▸ **ASSIGNMENT**
Please tally the lines in the material below that contain the word "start", and give the count only.

▸ **AVAILABLE DATA**
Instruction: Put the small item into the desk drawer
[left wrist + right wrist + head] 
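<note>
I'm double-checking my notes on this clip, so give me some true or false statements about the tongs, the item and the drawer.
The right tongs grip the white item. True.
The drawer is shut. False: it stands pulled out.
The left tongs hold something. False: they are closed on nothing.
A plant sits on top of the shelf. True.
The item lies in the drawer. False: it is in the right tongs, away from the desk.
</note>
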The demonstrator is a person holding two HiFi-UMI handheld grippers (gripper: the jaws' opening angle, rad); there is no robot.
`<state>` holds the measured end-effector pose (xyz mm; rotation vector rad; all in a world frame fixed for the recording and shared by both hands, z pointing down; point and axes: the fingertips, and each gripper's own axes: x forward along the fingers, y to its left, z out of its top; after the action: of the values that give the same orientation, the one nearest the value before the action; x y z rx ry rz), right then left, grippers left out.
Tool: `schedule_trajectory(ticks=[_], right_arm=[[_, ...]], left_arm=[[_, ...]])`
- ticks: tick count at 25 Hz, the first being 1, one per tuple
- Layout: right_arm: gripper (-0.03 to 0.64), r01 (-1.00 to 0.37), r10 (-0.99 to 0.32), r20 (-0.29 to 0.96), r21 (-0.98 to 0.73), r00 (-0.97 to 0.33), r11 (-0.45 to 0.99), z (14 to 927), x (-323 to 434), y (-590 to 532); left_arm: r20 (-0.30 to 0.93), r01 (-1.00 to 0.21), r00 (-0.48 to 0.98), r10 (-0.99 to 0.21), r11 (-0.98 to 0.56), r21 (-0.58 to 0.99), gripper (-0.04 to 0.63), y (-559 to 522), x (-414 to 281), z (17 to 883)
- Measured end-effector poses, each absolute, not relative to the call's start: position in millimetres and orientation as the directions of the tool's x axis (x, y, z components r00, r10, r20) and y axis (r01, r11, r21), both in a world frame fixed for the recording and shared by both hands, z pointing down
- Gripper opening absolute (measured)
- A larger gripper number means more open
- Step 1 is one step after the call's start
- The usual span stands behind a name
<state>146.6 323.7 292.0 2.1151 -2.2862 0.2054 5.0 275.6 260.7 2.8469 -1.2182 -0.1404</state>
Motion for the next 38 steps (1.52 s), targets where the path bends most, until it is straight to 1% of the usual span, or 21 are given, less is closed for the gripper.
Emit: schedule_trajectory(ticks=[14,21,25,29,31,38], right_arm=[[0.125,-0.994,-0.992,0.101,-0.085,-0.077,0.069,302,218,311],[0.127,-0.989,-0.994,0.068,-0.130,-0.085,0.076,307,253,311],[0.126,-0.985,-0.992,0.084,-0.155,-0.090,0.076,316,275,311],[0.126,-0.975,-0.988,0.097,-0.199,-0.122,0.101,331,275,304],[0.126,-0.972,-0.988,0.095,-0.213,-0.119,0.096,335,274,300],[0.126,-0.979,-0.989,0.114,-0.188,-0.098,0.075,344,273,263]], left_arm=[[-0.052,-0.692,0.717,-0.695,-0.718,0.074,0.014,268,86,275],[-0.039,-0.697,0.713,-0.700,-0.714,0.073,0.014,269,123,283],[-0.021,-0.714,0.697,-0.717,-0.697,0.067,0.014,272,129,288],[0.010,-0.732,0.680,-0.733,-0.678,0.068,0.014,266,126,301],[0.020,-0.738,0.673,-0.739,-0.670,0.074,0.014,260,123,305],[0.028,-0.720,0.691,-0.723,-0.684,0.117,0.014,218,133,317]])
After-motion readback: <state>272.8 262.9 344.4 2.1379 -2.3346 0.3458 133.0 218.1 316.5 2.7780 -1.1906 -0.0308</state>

▸ **SOLUTION TO THE EXERCISE**
2